◆ Task details ◆
Gather the lines from the material that contain "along".
--- Data segment Enclosed Below ---
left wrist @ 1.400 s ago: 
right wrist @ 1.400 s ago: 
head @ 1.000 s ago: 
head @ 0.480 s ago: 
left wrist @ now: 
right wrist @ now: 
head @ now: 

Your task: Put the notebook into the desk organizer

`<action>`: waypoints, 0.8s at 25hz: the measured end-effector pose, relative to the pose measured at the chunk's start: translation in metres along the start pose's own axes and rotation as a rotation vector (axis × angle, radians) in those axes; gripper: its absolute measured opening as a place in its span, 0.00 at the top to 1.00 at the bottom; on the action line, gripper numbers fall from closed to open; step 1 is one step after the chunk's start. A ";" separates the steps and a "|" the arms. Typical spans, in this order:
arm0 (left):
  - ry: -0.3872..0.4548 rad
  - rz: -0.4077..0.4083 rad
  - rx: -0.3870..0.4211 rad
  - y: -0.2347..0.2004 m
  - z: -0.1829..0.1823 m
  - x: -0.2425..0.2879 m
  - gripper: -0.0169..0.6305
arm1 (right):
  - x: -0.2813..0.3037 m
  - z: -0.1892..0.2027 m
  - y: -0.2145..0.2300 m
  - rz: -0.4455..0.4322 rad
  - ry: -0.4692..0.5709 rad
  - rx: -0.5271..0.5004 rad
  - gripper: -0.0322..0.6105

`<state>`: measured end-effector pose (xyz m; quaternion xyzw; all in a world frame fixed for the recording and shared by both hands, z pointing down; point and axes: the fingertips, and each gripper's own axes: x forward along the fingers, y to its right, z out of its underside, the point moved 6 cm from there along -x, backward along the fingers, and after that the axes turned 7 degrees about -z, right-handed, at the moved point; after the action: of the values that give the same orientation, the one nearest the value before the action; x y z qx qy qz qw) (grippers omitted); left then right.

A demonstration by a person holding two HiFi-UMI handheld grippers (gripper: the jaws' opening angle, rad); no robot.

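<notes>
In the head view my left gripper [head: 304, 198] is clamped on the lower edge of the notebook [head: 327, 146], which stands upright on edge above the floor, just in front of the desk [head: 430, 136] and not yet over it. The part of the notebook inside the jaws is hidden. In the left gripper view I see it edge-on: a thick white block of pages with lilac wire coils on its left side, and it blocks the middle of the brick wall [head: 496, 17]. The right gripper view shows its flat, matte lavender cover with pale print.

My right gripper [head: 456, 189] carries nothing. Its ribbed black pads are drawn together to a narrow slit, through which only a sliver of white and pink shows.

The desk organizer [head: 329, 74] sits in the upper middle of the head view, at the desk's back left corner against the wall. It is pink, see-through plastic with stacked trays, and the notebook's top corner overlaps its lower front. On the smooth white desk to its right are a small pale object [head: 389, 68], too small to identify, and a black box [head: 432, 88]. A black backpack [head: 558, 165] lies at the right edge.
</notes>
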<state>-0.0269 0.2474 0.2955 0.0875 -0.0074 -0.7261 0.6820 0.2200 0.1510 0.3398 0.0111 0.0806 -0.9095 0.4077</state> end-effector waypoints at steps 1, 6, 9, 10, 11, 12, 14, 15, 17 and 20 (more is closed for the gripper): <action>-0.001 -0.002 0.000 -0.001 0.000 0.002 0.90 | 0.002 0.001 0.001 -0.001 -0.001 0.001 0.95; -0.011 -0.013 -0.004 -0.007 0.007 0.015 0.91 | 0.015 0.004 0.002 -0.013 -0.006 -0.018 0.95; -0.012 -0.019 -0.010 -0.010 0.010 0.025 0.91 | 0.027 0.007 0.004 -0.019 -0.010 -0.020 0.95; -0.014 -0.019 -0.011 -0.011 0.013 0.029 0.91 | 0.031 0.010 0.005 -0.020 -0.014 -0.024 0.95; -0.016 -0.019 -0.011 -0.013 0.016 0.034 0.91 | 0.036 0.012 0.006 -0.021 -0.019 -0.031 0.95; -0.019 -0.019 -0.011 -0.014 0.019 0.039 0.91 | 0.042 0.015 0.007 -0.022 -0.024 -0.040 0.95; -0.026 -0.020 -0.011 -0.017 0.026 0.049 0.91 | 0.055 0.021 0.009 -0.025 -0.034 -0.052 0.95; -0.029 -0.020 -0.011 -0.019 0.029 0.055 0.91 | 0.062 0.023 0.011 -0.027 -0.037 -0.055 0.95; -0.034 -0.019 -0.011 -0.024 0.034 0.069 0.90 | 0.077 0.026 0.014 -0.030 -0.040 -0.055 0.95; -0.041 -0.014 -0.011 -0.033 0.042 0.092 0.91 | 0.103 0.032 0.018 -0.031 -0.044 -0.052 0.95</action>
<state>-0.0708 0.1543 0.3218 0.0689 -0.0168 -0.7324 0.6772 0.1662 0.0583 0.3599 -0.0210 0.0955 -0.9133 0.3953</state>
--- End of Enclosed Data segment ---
◆ Finished exercise ◆
`<action>`: waypoints, 0.8s at 25hz: the measured end-effector pose, relative to the pose measured at the chunk's start: translation in metres along the start pose's own axes and rotation as a rotation vector (axis × angle, radians) in those axes; gripper: its absolute measured opening as a place in its span, 0.00 at the top to 1.00 at the bottom; on the action line, gripper numbers fall from closed to open; step 1 is one step after the chunk's start. A ";" separates the steps and a "|" the arms. Typical spans, in this order:
`<state>`: measured end-effector pose (xyz m; quaternion xyzw; all in a world frame fixed for the recording and shared by both hands, z pointing down; point and axes: the fingertips, and each gripper's own axes: x forward along the fingers, y to its right, z out of its underside, the point moved 6 cm from there along -x, backward along the fingers, and after that the axes turned 7 degrees about -z, right-handed, at the moved point; after the action: of the values that give the same orientation, the one nearest the value before the action; x y z qx qy qz qw) (grippers omitted); left then right.

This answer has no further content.